══ Information shown ══
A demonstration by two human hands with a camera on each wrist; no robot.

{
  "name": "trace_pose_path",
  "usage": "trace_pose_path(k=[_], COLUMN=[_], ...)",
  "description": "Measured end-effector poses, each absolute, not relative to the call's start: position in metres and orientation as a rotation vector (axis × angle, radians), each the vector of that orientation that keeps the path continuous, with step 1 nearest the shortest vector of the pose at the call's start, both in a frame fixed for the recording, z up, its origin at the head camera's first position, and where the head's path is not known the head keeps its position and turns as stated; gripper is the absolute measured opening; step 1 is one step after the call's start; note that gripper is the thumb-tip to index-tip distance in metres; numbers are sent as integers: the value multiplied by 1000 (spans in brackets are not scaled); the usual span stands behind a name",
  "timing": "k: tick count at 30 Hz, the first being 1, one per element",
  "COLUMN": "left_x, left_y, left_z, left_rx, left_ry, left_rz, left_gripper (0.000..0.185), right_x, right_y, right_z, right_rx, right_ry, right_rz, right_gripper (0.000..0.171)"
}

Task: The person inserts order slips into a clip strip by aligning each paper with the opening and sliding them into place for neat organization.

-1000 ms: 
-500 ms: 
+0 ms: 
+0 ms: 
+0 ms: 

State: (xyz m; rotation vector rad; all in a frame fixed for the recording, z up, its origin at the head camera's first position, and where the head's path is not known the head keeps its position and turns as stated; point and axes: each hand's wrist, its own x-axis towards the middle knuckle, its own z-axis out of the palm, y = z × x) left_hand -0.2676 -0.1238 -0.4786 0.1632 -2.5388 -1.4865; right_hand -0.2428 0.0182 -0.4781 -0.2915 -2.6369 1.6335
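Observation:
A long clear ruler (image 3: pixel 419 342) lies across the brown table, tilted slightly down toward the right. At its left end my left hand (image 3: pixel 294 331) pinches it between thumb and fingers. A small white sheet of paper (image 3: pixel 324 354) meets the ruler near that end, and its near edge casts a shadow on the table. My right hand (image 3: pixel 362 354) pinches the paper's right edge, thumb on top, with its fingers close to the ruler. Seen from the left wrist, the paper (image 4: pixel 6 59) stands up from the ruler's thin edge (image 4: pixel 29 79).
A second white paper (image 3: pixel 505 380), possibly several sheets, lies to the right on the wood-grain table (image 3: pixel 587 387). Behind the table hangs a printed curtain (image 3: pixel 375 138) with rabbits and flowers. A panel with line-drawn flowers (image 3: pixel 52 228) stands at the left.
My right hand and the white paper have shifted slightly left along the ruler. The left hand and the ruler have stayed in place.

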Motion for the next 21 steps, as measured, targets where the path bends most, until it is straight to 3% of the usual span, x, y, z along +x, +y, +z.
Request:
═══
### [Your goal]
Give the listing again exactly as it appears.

### [Response]
A demonstration by two human hands with a camera on each wrist; no robot.

{
  "name": "trace_pose_path",
  "usage": "trace_pose_path(k=[_], COLUMN=[_], ...)",
  "description": "Measured end-effector poses, each absolute, not relative to the call's start: position in metres and orientation as a rotation vector (axis × angle, radians), each the vector of that orientation that keeps the path continuous, with step 1 nearest the shortest vector of the pose at the call's start, both in a frame fixed for the recording, z up, its origin at the head camera's first position, and where the head's path is not known the head keeps its position and turns as stated; gripper is the absolute measured opening; step 1 is one step after the call's start; note that gripper is the thumb-tip to index-tip distance in metres; numbers are sent as integers: the value multiplied by 1000 (spans in brackets are not scaled); the usual span stands behind a name",
  "timing": "k: tick count at 30 Hz, the first being 1, one per element",
  "COLUMN": "left_x, left_y, left_z, left_rx, left_ry, left_rz, left_gripper (0.000..0.185), right_x, right_y, right_z, right_rx, right_ry, right_rz, right_gripper (0.000..0.171)"
}

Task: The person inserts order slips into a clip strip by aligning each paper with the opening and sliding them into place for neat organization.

-1000 ms: 
-500 ms: 
+0 ms: 
+0 ms: 
+0 ms: 

State: (xyz m; rotation vector rad; all in a frame fixed for the recording, z up, its origin at the head camera's first position, and where the head's path is not known the head keeps its position and turns as stated; point and axes: each hand's wrist, its own x-axis towards the middle knuckle, its own z-axis out of the palm, y = z × x) left_hand -0.2676 -0.1238 -0.4786 0.1632 -2.5388 -1.4865; right_hand -0.2428 0.0182 -0.4781 -0.2915 -2.6369 1.6335
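Observation:
A long clear ruler (image 3: pixel 419 342) lies across the brown table, tilted slightly down toward the right. At its left end my left hand (image 3: pixel 294 331) pinches it between thumb and fingers. A small white sheet of paper (image 3: pixel 324 354) meets the ruler near that end, and its near edge casts a shadow on the table. My right hand (image 3: pixel 362 354) pinches the paper's right edge, thumb on top, with its fingers close to the ruler. Seen from the left wrist, the paper (image 4: pixel 6 59) stands up from the ruler's thin edge (image 4: pixel 29 79).
A second white paper (image 3: pixel 505 380), possibly several sheets, lies to the right on the wood-grain table (image 3: pixel 587 387). Behind the table hangs a printed curtain (image 3: pixel 375 138) with rabbits and flowers. A panel with line-drawn flowers (image 3: pixel 52 228) stands at the left.
My right hand and the white paper have shifted slightly left along the ruler. The left hand and the ruler have stayed in place.
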
Motion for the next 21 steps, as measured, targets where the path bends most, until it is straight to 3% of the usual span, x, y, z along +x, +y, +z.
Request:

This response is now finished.